Working left to right, I hot glued the ribbon to the hoop. I spread a little more ribbon out, hot glued it in place and once cooled, I hot glued a regular sized ornament on it. Then I made a smaller loop to the right of it and used hot glue to secure it. This is when I decided to hot glue a smaller red ornament to the right of the regular sized one. It sat a bit on the small loop, but it turned out fine. **If you are going to place two ornaments in that spot, you may want to make the small loop AFTER the smaller ornament.

To give my hoop wreath a bit more texture, I found greenery with a pinecone which I added on next.

I created another small loop and extended the ribbon a couple inches and hot glued a small ornament on top of it.
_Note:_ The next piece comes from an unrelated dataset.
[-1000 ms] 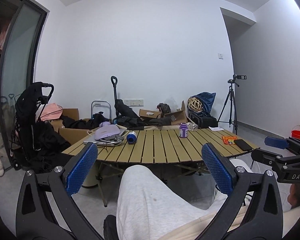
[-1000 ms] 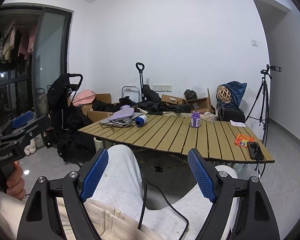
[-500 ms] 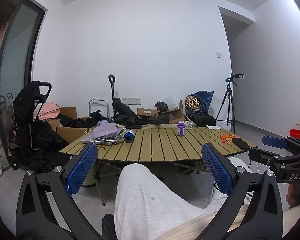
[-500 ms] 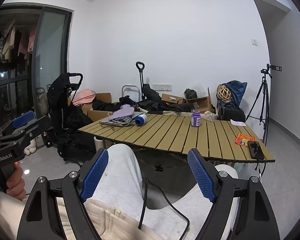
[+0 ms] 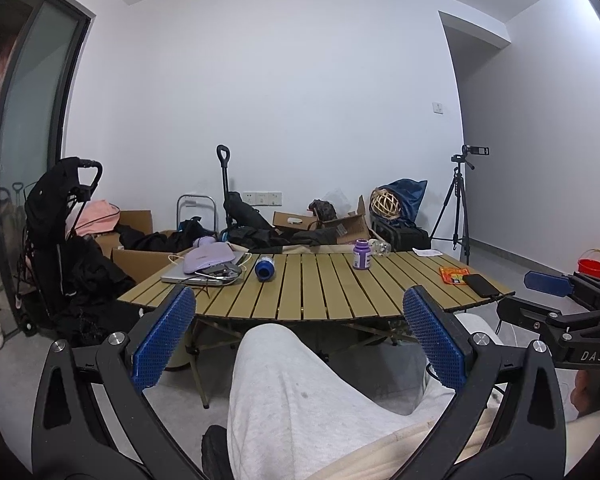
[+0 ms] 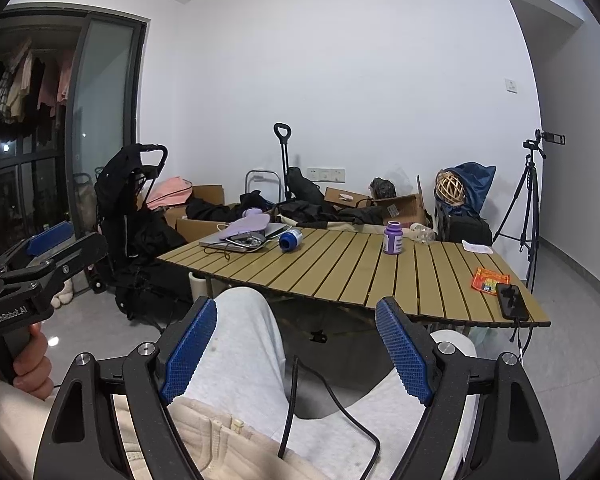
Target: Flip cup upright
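Note:
A blue cup [image 5: 265,268] lies on its side on the slatted wooden table [image 5: 320,296], left of centre; it also shows in the right wrist view [image 6: 290,239]. My left gripper [image 5: 298,338] is open and empty, held low over the person's lap, well short of the table. My right gripper [image 6: 296,350] is open and empty, also over the lap. Each gripper shows at the edge of the other's view.
On the table: a purple jar [image 5: 362,254] standing upright, a laptop with a lilac pouch [image 5: 208,258] and cables at the left, an orange packet [image 5: 454,274] and a black phone [image 5: 480,285] at the right. A stroller, boxes and a tripod [image 5: 458,204] stand around the table.
The left wrist view has shifted slightly, so the table sits a little lower and nearer. Both grippers stay open. The cup has not moved.

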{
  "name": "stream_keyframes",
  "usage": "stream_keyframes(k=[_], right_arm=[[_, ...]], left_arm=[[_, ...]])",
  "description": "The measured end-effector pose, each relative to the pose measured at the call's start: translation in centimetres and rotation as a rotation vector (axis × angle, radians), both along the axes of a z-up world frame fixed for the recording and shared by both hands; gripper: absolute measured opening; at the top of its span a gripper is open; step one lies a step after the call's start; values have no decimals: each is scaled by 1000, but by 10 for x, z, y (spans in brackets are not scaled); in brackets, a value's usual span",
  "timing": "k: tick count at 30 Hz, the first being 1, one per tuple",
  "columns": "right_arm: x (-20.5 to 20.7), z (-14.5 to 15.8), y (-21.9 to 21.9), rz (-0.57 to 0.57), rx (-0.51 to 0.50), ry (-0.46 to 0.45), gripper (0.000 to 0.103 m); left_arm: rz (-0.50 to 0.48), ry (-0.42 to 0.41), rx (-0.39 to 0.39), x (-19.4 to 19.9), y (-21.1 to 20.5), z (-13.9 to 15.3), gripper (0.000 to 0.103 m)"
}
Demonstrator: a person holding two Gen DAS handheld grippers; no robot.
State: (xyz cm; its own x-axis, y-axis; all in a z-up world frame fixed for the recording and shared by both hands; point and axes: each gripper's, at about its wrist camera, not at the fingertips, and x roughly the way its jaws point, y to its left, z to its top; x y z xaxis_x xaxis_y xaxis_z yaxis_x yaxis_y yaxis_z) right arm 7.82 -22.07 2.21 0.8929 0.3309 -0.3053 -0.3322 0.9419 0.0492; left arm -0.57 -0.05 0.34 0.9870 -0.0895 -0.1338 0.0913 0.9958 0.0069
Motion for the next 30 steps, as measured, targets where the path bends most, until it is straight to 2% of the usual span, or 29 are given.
stream_keyframes(k=[30], right_arm=[[1, 1, -2, 7, -8, -4, 86]], left_arm=[[1, -6, 1, 0, 1, 1, 103]])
I made two more loops (the size of my very first ones), leaving a 4″ tail and attached them on. In the pic above there’s only ONE small ornament, it looks like two because of the red bell in the greenery.

Next, I cut the ribbon ends at a diagonal and puffed out the loops. I really like the simplicity of how it looked, but decided to add a ribbon that said “Merry Christmas”.
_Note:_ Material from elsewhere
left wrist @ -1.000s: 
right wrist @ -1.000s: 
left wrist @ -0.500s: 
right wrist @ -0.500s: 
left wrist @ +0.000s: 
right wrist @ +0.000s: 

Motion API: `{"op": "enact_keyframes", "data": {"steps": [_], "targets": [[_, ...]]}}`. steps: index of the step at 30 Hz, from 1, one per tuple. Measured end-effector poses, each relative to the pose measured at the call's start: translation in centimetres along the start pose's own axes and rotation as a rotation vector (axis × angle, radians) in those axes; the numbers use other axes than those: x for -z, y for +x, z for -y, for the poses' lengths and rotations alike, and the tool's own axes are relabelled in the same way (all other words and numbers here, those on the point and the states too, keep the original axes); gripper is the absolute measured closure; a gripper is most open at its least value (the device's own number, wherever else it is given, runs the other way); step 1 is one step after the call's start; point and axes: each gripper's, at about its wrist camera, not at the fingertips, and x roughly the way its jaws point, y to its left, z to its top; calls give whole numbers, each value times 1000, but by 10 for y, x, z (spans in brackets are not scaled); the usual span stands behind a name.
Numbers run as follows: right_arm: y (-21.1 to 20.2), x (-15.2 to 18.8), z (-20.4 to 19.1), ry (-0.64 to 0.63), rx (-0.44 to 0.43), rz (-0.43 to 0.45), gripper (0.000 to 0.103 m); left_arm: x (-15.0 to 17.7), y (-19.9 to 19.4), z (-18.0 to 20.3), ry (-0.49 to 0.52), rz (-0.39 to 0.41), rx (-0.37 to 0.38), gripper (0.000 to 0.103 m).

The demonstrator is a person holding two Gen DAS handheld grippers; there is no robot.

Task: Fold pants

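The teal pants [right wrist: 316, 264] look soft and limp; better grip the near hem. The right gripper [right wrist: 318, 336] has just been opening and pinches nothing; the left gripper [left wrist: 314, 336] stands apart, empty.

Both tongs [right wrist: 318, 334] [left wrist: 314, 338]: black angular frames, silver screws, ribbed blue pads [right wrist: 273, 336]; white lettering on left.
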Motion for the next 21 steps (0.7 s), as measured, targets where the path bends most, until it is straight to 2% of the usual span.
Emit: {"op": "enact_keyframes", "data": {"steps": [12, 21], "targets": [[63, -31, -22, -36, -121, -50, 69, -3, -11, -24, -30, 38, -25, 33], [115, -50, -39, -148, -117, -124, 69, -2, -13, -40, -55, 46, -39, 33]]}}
I used my Cricut to make a stencil, but if you don’t have a machine, you can handwrite it with a paint marker, use font stickers (hard to grasp to burlap though) or store bought stencils.
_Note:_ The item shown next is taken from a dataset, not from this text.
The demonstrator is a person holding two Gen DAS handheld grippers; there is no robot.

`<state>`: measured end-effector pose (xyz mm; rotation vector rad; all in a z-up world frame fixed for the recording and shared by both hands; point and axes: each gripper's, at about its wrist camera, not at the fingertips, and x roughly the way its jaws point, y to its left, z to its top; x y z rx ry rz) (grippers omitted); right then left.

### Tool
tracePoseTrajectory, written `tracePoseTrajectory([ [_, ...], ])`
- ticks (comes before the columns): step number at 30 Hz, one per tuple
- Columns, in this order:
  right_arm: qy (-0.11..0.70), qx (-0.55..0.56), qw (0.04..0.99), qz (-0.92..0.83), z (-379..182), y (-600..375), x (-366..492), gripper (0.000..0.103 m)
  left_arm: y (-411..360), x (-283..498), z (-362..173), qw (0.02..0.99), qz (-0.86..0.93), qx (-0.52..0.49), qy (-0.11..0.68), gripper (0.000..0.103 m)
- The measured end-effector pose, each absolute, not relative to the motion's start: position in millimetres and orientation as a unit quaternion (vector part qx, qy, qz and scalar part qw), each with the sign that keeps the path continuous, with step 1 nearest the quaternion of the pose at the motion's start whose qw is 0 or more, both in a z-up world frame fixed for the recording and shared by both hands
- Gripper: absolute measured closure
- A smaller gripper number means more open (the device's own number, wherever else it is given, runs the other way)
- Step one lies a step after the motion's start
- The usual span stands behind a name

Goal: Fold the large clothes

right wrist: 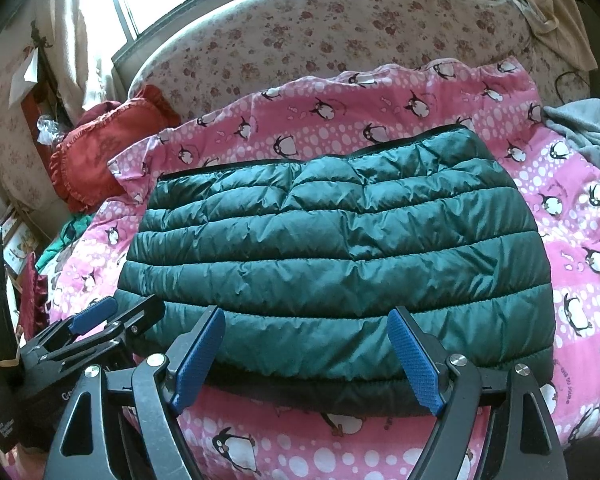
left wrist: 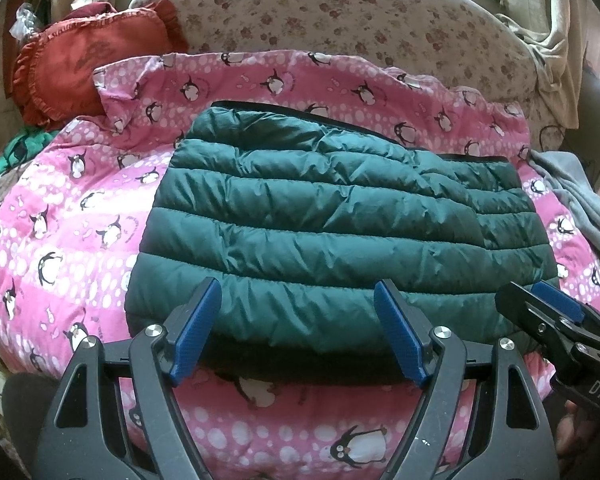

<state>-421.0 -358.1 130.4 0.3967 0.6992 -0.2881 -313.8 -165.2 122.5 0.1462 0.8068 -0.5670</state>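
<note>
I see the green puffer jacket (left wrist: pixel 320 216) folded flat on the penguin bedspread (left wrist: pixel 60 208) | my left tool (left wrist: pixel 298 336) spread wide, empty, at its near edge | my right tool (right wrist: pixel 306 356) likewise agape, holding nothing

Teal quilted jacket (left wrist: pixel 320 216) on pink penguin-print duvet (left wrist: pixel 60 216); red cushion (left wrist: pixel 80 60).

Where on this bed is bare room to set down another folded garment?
Free: the penguin duvet left of the folded green puffer jacket, and the strip between jacket and floral headboard. Crowded: the red ruffled cushion at far left, the grey garment at right.
</note>
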Motion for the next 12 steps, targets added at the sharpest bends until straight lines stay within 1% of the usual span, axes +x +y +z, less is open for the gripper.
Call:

I cut 16″ of a 1-3/4″ burlap ribbon and centered the stencil on my ribbon. To prevent bleeding of the paint, I used Mod Podge to seal the edges of the cut out letters. Once dry, I apply two coats of acrylic paint letting it dry completely in between coats.

I slightly lifted the outer hoop up and slid the burlap ribbon in between the hoops on both sides. Then I slid them back together and cut off any overhang.

Here's how it turned out. The possibilities of different looks are endless.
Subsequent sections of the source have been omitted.